Observation des élections au Burkina: Les acteurs se partagent les bonnes pratiques

Observation des élections au Burkina: Les acteurs se partagent les bonnes pratiques

Le Programme des Nations Unies pour le Développement (PNUD) organise a organisé un atelier d’échanges sur les leçons apprises et les dynamiques de synergies entre acteurs de l’alerte précoce et de la réponse dans le cadre du Projet d’Appui aux Processus Electoraux du Burkina Faso « PAPE 2019-2021 ».  L’atelier a réuni  se tient ces 23 et 24 mars 2021 à Ouagadougou

Aux dernières élections couplées législatives et présidentielle de novembre 2020, des organisations étatiques et non étatiques ont mis en œuvre des initiatives d’alerte précoce de violences et de crise, et développé des stratégies pour des réponses avec l’appui du Projet d’Appui aux Processus Électoraux (PAPE) du PNUD.
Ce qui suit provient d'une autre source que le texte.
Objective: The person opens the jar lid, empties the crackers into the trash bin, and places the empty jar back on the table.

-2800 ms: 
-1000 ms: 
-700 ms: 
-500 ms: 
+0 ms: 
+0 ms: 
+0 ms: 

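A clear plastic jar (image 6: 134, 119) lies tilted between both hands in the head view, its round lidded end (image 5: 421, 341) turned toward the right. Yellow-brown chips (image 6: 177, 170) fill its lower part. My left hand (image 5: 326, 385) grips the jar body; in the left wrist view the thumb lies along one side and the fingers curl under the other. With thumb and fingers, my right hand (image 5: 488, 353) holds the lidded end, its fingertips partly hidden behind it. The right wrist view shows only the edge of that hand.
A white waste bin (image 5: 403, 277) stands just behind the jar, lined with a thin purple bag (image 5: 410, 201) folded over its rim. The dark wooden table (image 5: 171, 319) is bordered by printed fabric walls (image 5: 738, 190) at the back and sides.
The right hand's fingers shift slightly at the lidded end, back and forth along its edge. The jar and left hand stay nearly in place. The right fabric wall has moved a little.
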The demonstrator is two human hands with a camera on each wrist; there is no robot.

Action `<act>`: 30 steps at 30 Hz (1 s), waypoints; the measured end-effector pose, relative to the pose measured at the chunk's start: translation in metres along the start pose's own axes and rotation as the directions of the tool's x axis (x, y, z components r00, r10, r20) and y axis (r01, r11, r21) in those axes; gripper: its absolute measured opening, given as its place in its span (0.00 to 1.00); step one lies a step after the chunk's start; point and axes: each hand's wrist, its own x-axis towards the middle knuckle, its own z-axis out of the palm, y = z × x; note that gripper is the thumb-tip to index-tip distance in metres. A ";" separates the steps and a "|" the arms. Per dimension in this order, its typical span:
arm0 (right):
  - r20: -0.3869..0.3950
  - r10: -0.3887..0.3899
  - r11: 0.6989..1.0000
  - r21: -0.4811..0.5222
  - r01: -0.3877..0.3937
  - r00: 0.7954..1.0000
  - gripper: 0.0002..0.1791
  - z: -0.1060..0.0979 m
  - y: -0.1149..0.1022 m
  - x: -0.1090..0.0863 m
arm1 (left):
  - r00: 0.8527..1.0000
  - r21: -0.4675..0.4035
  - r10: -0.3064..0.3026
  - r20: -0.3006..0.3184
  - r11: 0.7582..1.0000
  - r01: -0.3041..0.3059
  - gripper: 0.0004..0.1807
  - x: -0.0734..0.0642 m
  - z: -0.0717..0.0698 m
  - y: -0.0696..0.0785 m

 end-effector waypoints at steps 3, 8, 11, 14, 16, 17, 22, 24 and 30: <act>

Gonta Alida DA, Vice-présidente de la Commission Nationale des Droits Humains

Au nombre de ces organisations, il y a principalement l’initiative de West Africa Network for Peacebuilding (WANEP-Burkina) avec son groupe national de réponse, celle de la Convention des OSC pour l’Observation Domestique des Elections (CODEL) et son groupe d’analyse et de réponse.

Le Conseil Supérieur de la Communication (CSC) a effectué le monitoring des médias et la Commission Nationale des Droits Humains (CNDH) a pour l’occasion, opérationnalisé un dispositif d’alerte précoce et de réponses en lien avec les violations et abus des droits humains en période électorale.

Antoinette POUYA, rapporteure génrale de la Commission Nationale des Droits Humains

Pour plus d’impact aux élections municipales à venir, le PAPE-PNUD réuni autour d’un atelier de coordination les 23 et 24 mars 2021 à Ouagadougou veut créer un cadre de partage d’expérience avec les différents acteurs.

C’est une rencontre qui permettra à ces acteurs de mieux se connaitre, de s’imprégner des initiatives des uns et des autres et d’envisager sereinement, dans un esprit collaboratif et de complémentarité, les prochaines élections.

La vice-présidente, Madame Gonta Alida DA et accompagnée de la rapporteure générale de la Commission, Madame Antoinette POUYA y ont pris part pour partager l’expérience de l’Institution Nationale des droits humains avec les autres acteurs.